Israel-Hamas war: Gaza death toll climbs after truce ends

Nearly 200 people have been killed in Gaza after a seven-day truce collapsed, according to the Hamas-run Health Ministry.

The UN's agency for Palestinian refugees has warned of a disastrous humanitarian situation in Gaza as hospitals struggle to cope with the number of wounded people (Photo: DW)
The UN's agency for Palestinian refugees has warned of a disastrous humanitarian situation in Gaza as hospitals struggle to cope with the number of wounded people (Photo: DW)


UN says Israel will not renew top envoy's visa

Israel has told the United Nations it will not renew a visa for the top UN humanitarian aid official for Gaza and the West Bank.

Lynn Hastings, who is based in Jerusalem, has served as the deputy special coordinator for the Middle East peace process and UN humanitarian coordinator for the Occupied Palestinian Territory for almost three years.

"We've been informed by the Israeli authorities that they would not renew the visa of Miss Hastings past its due date at some point later this month," UN Secretary-General Antonio Guterres' spokesperson Stephane Dujarric told reporters in New York.

In late October, the Israeli Foreign Ministry criticized Hastings sharply on X, formerly Twitter, saying: "According to UN ethics, she is supposed to be impartial and objective, but unfortunately she is neither.

"Hastings' dangerous rhetoric endangers innocent Israeli and Palestinian civilians," the ministry wrote.

Dujarric did not mention the Israeli Foreign Ministry but said Hastings had faced some "public attacks" online that "were utterly unacceptable." 

"The secretary-general is full of confidence in Ms. Hastings, the way she's conducted herself and the way she's done her, her work, being the humanitarian coordinator in the occupied Palestinian territory is challenging work, to say the least, both in terms of the humanitarian situation — and the political situation," he added. 

Israel did not immediately respond to Dujarric's remarks. 

US says humanitarian aid deliveries into Gaza to resume

The United States said Israel would allow some humanitarian assistance to flow again into Gaza.

Trucks carrying aid through Egypt's Rafah border crossing were prevented from entering Gaza when hostilities with Hamas resumed on Friday morning.

White House national security spokesperson John Kirby, however, said the US asked Israel to allow aid to resume and it looks like deliveries would be allowed after stringent inspections.

But he also said that the number of deliveries would likely be reduced.

"We want to see it restored at the level it had risen to during the pause," he said.

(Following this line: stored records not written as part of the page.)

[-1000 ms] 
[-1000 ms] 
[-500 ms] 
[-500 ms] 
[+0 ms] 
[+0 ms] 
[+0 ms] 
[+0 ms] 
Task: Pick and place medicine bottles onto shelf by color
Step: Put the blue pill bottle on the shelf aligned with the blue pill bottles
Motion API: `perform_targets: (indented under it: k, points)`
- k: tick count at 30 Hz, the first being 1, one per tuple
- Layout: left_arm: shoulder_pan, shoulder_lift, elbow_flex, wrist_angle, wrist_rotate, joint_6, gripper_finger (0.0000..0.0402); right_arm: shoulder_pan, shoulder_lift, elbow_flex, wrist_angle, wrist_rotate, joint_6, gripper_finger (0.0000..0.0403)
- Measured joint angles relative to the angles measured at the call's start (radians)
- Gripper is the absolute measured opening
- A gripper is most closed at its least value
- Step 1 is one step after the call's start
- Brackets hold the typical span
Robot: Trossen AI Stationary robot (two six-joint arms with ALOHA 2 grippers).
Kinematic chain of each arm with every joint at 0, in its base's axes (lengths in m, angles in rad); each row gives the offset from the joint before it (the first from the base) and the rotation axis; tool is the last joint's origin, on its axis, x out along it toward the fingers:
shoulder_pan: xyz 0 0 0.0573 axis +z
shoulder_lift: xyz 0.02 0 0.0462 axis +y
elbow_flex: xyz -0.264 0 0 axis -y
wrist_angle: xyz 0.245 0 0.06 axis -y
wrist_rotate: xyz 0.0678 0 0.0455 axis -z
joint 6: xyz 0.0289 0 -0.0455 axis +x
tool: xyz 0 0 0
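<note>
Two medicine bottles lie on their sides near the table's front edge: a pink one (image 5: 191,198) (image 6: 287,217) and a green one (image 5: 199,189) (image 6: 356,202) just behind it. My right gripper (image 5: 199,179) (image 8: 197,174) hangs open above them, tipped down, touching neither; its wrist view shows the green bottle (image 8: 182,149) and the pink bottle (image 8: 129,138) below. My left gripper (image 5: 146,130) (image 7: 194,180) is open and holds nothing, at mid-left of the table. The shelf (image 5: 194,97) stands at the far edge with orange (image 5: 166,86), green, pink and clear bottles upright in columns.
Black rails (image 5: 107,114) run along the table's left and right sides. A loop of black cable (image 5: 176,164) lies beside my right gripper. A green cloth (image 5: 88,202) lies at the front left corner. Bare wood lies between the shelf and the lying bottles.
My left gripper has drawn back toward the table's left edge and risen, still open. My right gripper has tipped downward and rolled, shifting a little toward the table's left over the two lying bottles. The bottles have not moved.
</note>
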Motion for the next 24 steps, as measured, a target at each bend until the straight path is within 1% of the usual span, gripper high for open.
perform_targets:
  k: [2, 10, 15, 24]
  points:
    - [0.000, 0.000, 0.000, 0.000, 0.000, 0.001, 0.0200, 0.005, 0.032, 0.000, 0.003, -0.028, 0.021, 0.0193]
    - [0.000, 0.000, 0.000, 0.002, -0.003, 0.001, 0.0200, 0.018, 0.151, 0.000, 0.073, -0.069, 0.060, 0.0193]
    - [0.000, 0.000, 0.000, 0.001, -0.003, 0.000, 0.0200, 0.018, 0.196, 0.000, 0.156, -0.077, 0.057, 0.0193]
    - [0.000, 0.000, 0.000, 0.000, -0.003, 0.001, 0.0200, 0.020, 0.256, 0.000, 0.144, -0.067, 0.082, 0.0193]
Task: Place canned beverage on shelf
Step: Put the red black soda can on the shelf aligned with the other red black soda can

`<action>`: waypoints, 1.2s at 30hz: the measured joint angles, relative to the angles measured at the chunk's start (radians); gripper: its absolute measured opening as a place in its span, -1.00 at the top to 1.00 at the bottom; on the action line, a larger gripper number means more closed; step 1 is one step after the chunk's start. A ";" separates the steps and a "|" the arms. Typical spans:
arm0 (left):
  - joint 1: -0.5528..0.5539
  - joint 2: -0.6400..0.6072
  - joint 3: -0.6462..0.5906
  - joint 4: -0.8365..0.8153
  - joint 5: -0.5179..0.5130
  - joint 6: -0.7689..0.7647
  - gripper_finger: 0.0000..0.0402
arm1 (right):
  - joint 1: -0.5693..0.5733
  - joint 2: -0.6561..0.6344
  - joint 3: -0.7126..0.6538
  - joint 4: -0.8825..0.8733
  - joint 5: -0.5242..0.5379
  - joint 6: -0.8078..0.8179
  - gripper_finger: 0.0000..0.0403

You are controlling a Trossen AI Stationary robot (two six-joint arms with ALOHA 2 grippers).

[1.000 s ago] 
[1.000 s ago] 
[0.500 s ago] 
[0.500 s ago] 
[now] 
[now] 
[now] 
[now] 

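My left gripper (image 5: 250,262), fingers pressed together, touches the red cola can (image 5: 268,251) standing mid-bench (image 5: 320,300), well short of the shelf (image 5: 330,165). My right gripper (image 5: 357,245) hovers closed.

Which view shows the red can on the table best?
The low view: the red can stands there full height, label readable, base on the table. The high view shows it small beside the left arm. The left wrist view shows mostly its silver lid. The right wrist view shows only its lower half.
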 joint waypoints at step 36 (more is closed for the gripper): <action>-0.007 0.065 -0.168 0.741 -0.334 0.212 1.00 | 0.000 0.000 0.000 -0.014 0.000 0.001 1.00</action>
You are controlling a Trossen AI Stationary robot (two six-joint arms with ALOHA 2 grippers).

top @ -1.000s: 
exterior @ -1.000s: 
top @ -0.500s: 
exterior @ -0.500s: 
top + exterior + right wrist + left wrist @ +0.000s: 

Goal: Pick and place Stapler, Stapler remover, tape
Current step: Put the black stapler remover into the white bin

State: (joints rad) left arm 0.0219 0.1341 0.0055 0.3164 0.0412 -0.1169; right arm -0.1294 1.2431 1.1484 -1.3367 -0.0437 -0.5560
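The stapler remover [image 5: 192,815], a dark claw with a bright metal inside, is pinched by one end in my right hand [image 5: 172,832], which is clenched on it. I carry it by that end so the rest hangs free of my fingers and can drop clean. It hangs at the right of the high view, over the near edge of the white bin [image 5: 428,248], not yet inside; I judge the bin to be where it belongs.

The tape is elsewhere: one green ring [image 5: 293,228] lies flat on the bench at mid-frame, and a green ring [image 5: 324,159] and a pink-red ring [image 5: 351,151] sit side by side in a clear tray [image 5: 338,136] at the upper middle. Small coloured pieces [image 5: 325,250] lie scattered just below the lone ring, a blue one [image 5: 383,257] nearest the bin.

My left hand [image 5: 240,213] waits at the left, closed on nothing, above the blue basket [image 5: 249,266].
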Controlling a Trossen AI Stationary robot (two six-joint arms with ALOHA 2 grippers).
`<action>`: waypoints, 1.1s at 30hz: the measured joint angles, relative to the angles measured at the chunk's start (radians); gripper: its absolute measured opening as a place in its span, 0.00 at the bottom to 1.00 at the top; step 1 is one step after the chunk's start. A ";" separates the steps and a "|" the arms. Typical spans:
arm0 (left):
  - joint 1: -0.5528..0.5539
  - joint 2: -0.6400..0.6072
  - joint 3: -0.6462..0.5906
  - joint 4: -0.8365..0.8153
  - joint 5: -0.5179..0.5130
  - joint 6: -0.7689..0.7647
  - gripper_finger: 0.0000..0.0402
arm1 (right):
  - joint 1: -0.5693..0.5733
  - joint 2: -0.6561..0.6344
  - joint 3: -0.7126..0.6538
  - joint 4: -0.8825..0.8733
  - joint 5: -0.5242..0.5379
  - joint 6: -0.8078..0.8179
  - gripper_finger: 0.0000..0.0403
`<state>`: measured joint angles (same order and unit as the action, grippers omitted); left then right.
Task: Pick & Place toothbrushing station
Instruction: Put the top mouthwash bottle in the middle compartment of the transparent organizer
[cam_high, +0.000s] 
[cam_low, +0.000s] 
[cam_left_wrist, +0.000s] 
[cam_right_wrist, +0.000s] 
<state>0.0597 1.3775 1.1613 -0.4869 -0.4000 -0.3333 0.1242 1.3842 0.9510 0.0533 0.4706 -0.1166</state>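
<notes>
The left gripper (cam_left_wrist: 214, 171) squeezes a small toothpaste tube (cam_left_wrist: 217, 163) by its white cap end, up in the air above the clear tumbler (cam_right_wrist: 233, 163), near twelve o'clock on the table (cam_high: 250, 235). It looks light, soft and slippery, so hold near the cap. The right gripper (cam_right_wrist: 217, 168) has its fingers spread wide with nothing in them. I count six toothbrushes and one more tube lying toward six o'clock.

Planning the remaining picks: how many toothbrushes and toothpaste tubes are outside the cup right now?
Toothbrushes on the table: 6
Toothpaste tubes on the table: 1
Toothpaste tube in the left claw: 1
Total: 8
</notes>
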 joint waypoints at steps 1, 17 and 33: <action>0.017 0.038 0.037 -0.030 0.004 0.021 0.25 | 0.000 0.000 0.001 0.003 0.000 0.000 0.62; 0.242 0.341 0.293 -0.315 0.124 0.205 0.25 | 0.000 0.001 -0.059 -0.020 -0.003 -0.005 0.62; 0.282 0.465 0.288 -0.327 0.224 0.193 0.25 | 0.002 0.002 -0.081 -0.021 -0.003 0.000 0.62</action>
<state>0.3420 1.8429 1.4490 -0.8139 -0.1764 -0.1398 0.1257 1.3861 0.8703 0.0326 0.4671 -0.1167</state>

There was no immediate comment from the Israeli government.

Gaza death toll climbs as Israel continues airstrikes

Health authorities in Hamas-run Gaza said at least 178 people had been killed by late Friday afternoon after the seven-day pause in fighting  ended. 

Officials said there were also 589 injuries recorded during the day.

DW cannot independently verify death tolls in the war.

Meanwhile, the Israel Defense Forces (IDF) said they had struck more than 200 Hamas targets after fighting resumed. 

IDF spokesman Avichay Adraee wrote in Arabic on X, formerly Twitter, that airstrikes were carried out in Gaza's north and south, including in Khan Younis and Rafah.

The Qassam Brigades, the armed wing of Hamas, said it had fired several barrages of rockets toward Israel. 

Qatar, a key mediator in the war, said it was committed to continuing efforts alongside its partners to secure another truce. 

"Continuous bombardment of Gaza complicates mediation efforts and exacerbates humanitarian catastrophe," said Qatari Foreign Minister Sheikh Mohammed bin Abdulrahman Al Thani, in comments carried by the Reuters news agency.

UNRWA warns of 'very sad days ahead'

The head of UNRWA, the UN agency for Palestinian refugees, has said his organization was "beyond 'concerned' that NO humanitarian aid has been allowed into Gaza today."

Writing on X, formerly Twitter, UNRWA Commissioner-General Philippe Lazzarini said he predicted "very sad days ahead."

"Israeli Forces resumed military operations, many will be displaced including [those] seeking refuge in already crowded UNRWA shelters," he said.

Lazzarini's comments are in line with warnings from other humanitarian organizations working in Gaza, such as the International Rescue Committee, which said the return of fighting would "wipe out even the minimal relief" provided by the truce and "prove catastrophic for Palestinian civilians."

The Palestinian Red Crescent has said more than 1,000 trucks delivered aid during the weeklong pause in fighting. Of those, 310 had made it to the hard-hit north.